How Cute! I sure hope kitty got some ice cream after that poor look and out-stretched arm.


----------



## chynared21 (Oct 28, 2008)

Kirstin said:


> I want to see Monroe!


*Monroe's picture is up with Max & Jonni's on the pet thread, but she's not eating ice cream...she had gotten into DD's drawing paper and went to town ;-p*


----------



## Kirstin (Oct 29, 2008)

chynared21 said:


> *Monroe's picture is up with Max & Jonni's on the pet thread, but she's not eating ice cream...she had gotten into DD's drawing paper and went to town ;-p*


No, your pics on that thread are red x's.


----------



## chynared21 (Oct 28, 2008)

Kirstin said:


> No, your pics on that thread are red x's.


*I thought my pictures disappeared but someone else said that they were still there *


----------



## Kirstin (Oct 29, 2008)

chynared21 said:


> *I thought my pictures disappeared but someone else said that they were still there *


They lied to you!


----------



## chynared21 (Oct 28, 2008)

Kirstin said:


> They lied to you!


*LOL, I just went in and changed the picture urls and they're there  Go and check out my fur babies.*


----------



## Kirstin (Oct 29, 2008)

chynared21 said:


> *LOL, I just went in and changed the picture urls and they're there  Go and check out my fur babies.*


awww!! cute!!! I think I like animals more than people sometimes


----------



## chynared21 (Oct 28, 2008)

Kirstin said:


> awww!! cute!!! I think I like animals more than people sometimes


*LOL, I'm always telling my girlfriends how much I hate people sometimes *


----------



## Kirstin (Oct 29, 2008)

chynared21 said:


> *LOL, I'm always telling my girlfriends how much I hate people sometimes *


Get out! Chris has a favorite phrase "People are d##ks!" It is usually while he is driving but he says it on a daily basis - followed by "I hate people"


----------



## chynared21 (Oct 28, 2008)

Kirstin said:


> Get out! Chris has a favorite phrase "People are d##ks!" It is usually while he is driving but he says it on a daily basis - followed by "I hate people"

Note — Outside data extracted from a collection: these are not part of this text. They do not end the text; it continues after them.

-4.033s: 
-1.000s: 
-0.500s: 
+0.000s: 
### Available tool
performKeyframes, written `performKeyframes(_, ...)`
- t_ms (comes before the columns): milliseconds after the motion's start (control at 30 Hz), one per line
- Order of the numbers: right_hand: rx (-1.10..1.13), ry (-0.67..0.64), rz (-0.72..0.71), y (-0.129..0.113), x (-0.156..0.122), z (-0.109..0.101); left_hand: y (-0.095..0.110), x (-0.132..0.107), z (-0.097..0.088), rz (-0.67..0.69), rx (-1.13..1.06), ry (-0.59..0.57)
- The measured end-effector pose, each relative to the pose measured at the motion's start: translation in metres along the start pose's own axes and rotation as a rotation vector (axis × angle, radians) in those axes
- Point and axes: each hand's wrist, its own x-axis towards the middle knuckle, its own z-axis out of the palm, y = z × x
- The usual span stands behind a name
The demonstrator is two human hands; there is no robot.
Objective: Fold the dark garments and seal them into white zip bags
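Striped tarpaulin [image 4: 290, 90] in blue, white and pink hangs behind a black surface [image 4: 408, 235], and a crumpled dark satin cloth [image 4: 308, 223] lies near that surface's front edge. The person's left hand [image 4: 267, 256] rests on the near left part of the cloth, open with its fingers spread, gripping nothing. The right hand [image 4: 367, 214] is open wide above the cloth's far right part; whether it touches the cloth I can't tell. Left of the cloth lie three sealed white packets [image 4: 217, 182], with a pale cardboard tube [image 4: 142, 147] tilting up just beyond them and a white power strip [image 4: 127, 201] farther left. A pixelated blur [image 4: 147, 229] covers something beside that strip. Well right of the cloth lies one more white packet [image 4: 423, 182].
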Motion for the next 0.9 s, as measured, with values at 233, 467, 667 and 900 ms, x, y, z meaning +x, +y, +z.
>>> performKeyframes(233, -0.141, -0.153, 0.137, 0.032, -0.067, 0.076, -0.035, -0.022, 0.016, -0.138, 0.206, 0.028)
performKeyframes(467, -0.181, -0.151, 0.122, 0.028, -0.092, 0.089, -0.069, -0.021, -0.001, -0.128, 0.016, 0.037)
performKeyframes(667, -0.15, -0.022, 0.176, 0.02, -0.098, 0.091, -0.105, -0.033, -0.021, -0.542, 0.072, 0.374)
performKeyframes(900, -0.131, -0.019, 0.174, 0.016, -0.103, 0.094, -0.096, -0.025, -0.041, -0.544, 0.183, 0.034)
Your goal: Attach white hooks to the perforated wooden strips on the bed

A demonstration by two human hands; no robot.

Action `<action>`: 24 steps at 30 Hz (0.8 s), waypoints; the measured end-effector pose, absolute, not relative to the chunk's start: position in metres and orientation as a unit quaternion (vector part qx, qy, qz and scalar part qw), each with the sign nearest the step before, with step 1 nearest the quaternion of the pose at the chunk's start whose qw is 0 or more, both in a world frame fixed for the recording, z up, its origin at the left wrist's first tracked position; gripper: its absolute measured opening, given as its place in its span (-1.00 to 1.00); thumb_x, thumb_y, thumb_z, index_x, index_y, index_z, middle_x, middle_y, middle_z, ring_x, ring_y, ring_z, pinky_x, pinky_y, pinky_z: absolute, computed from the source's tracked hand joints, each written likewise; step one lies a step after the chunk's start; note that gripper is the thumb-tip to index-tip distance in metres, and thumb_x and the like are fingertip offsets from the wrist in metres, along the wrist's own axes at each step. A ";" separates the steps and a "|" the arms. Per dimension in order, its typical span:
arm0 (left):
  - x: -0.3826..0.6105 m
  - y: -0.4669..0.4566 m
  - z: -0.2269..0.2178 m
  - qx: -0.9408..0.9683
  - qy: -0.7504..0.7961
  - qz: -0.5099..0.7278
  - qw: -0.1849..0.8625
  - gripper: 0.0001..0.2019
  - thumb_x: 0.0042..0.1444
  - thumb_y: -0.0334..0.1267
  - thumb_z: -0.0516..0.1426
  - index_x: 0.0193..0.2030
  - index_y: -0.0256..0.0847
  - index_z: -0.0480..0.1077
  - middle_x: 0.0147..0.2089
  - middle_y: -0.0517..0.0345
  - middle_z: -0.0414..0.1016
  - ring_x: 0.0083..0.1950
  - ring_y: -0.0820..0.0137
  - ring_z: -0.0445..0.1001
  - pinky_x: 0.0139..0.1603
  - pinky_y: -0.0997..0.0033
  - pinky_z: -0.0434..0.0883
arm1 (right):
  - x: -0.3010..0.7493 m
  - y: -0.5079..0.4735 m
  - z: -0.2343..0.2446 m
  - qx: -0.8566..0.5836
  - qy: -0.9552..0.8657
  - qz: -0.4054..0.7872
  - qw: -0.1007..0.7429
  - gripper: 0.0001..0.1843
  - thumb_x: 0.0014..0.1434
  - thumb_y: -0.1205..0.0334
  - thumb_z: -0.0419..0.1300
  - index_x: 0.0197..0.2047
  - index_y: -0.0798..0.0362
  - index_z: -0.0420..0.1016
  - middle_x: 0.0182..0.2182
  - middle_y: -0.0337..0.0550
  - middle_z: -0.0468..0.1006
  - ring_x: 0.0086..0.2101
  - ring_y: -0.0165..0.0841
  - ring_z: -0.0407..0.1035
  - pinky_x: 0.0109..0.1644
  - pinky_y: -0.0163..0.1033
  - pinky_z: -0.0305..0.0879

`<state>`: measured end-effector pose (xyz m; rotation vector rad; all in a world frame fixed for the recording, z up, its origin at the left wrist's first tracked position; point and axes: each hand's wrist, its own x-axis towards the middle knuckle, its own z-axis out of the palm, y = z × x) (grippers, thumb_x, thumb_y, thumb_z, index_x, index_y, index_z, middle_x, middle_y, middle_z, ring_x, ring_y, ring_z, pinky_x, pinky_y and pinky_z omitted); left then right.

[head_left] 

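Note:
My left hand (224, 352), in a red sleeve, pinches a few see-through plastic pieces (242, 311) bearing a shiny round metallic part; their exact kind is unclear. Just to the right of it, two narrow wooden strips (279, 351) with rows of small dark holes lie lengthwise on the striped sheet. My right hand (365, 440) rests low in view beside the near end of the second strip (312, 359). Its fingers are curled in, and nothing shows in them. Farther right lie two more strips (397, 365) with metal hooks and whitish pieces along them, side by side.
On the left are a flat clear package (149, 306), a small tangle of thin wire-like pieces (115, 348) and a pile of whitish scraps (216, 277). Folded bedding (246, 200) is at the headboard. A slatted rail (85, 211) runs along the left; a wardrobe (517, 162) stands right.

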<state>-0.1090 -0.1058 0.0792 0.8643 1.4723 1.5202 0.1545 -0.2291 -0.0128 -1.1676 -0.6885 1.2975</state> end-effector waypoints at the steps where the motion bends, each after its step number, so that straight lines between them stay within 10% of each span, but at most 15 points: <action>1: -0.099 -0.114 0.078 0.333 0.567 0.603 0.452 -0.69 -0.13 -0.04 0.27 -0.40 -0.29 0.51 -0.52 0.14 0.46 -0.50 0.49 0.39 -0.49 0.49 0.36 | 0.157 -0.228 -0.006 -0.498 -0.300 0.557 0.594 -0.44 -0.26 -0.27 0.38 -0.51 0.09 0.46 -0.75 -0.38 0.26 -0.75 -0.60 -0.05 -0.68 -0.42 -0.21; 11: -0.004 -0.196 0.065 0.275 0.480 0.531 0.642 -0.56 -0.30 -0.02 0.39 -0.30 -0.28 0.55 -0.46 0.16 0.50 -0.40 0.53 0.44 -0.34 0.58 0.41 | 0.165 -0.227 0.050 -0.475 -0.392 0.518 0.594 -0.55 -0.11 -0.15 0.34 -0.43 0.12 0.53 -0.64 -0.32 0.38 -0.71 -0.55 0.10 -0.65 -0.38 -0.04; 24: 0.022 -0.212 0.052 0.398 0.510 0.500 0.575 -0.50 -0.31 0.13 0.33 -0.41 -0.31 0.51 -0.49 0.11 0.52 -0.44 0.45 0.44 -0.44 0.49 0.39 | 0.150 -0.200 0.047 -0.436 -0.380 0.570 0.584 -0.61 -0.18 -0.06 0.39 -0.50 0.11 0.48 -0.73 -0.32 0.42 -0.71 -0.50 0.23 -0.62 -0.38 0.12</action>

*Now that is funny! Last year when I took DD and two others to religion class, I'd try to make a left turn while waiting for the opposing traffic to figure out what they're going to do. I know I say it often but it knocked my socks off when all three kids said it at the same time for me *


----------



## Kirstin (Oct 29, 2008)

chynared21 said:


> *Now that is funny! Last year when I took DD and two others to religion class, I'd try to make a left turn while waiting for the opposing traffic to figure out what they're going to do. I know I say it often but it knocked my socks off when all three kids said it at the same time for me *


ha ha ha - I am wondering if the two others say it in front of their parents and the parents wonder where they picked THAT up!!


----------



## chynared21 (Oct 28, 2008)

Kirstin said:


> ha ha ha - I am wondering if the two others say it in front of their parents and the parents wonder where they picked THAT up!!


*They probably already know since I've been known to say that in front of them *


----------